SUPPLIED DATA —
========================================================================
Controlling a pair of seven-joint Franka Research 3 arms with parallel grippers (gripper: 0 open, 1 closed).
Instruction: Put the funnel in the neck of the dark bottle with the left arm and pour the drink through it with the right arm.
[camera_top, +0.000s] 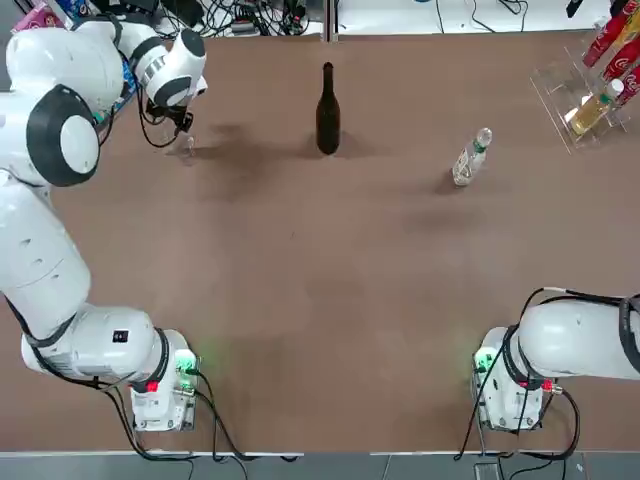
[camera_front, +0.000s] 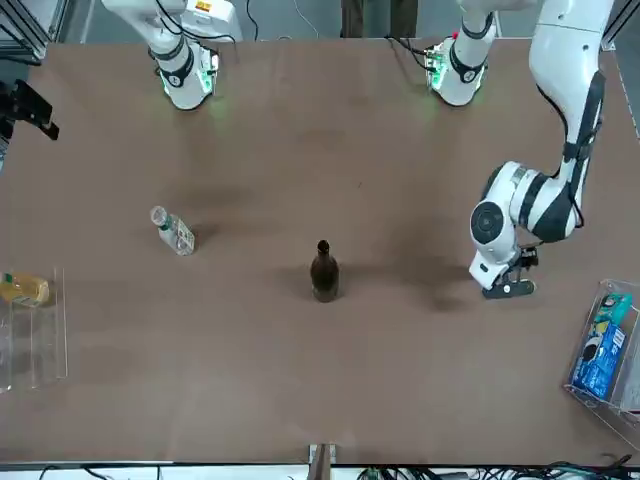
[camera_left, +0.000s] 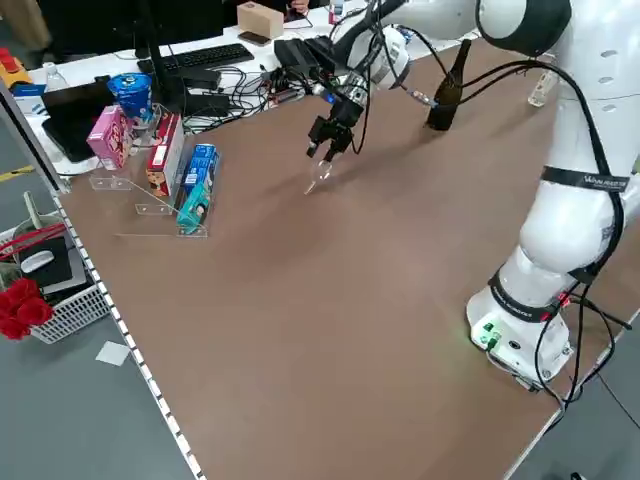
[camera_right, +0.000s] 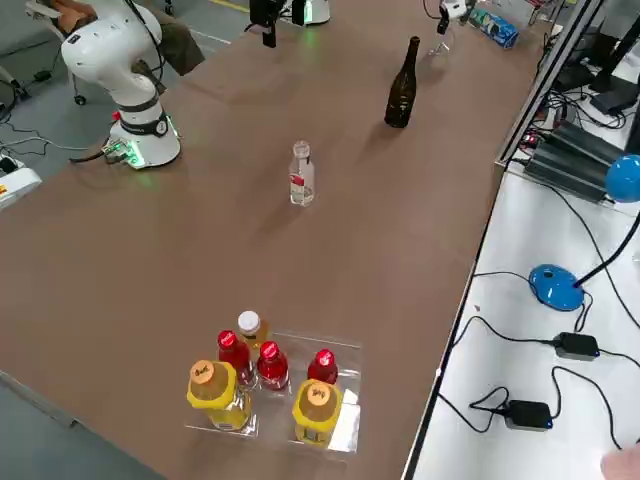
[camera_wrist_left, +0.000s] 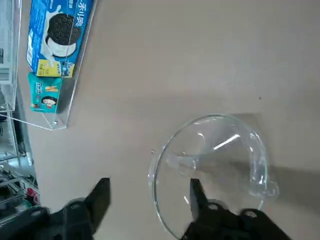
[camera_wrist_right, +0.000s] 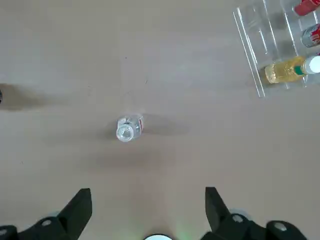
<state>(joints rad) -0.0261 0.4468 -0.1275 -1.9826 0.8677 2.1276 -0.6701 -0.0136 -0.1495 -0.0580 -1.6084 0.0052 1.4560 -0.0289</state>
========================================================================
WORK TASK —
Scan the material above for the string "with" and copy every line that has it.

SOLVED EXERCISE —
Controlling a pair of seven-joint Franka Research 3 arms with parallel grippers (gripper: 0 open, 1 closed).
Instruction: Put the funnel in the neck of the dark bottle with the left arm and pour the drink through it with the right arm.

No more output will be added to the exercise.